Pricing, contracts, and the weekly review
Photographers carry a lot of pricing context — base rates, addons, travel surcharges, usage rights for editorial versus commercial. A "Business" sub-vault with a current rate sheet, a page of past quotes (one entry per quote, with brief, rate, and whether it closed), and standard contract clauses helps. When drafting a new quote: "Read my last five quotes for editorial work in the same range. Draft a quote for this new prospect referencing what I charged for similar scope, and include my standard editorial usage clause." You're not building a pricing tool — just putting your own pricing context where the agent can ground its draft in what you actually charge.
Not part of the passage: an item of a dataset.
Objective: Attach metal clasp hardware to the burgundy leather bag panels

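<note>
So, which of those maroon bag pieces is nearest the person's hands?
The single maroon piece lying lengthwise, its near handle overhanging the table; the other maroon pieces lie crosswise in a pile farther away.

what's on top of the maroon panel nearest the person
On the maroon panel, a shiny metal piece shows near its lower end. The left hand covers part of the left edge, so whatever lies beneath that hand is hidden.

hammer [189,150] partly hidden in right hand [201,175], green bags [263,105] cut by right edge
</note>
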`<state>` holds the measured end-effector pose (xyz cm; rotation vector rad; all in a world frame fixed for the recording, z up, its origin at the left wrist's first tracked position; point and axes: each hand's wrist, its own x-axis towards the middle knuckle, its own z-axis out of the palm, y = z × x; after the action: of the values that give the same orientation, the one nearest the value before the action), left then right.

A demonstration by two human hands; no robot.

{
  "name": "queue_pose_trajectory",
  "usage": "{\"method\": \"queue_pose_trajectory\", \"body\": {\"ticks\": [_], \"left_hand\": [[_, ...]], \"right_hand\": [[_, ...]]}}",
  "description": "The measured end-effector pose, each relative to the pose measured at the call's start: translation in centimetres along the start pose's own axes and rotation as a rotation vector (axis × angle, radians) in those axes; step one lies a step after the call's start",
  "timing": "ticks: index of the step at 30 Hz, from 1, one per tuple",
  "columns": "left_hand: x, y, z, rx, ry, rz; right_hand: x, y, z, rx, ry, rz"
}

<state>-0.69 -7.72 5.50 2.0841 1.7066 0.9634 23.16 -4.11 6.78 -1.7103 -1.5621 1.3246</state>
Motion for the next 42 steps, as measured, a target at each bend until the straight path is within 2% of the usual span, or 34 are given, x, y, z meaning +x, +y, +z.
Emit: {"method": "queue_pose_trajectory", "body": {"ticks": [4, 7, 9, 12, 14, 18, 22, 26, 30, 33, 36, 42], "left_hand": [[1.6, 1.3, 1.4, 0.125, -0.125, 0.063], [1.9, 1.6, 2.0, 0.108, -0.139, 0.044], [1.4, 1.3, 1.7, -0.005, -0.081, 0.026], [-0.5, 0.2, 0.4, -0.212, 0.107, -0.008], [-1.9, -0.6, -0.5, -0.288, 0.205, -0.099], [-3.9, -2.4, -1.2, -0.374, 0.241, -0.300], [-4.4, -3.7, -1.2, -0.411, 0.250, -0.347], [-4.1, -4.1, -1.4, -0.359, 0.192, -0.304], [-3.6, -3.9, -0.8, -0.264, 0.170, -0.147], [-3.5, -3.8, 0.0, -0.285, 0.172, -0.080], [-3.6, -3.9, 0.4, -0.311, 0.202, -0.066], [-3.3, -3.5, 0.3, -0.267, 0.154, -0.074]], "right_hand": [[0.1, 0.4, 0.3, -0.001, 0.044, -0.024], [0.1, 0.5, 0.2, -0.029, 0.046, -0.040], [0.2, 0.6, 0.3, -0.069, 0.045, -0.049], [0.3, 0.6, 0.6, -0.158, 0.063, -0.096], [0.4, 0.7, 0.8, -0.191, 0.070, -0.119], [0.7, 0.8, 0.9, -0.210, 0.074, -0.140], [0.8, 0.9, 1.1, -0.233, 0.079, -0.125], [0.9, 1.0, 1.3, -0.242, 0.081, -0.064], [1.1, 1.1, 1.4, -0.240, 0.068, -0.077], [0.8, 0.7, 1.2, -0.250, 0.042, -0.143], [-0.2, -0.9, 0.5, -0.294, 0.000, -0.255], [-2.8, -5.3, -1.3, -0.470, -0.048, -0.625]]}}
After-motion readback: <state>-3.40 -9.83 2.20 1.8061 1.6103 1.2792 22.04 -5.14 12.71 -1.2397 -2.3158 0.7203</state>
Once a week, skim active shoot pages. Anything that needs a delivery, revision, or follow-up email goes on a single follow-ups list. Update shoot statuses that moved. Add location or lighting notes that didn't get captured during the week. To shortcut: ask the agent first — "What deliverables are due in the next ten days, and what client revisions are still open?" Saturday morning becomes ten minutes of housekeeping instead of a guilty hour.
A useful boundary: the vault holds notes, briefs, transcripts, and decisions. It doesn't hold raw files, edited images, or your gallery delivery. Lightroom, Capture One, Pixieset, ShootProof — those still do their jobs. Same for booking and invoicing — if you have HoneyBook or Studio Ninja, keep it. The vault is the place the thinking lives. For the broader sales-side workflow that runs alongside client deliverables, our guide on drafting emails and proposals inside your notes app covers the next move.
A calmer way to run a shoot pipeline
Shooting is going to be intense whether your notes are good or not. But the cognitive load between shoots — remembering what the client asked for, finding the location notes from last year, tracking which revisions are still open — that part is fixable. Move it into a vault, let the agent handle the boring searches, and you stop spending the morning before each shoot reassembling context.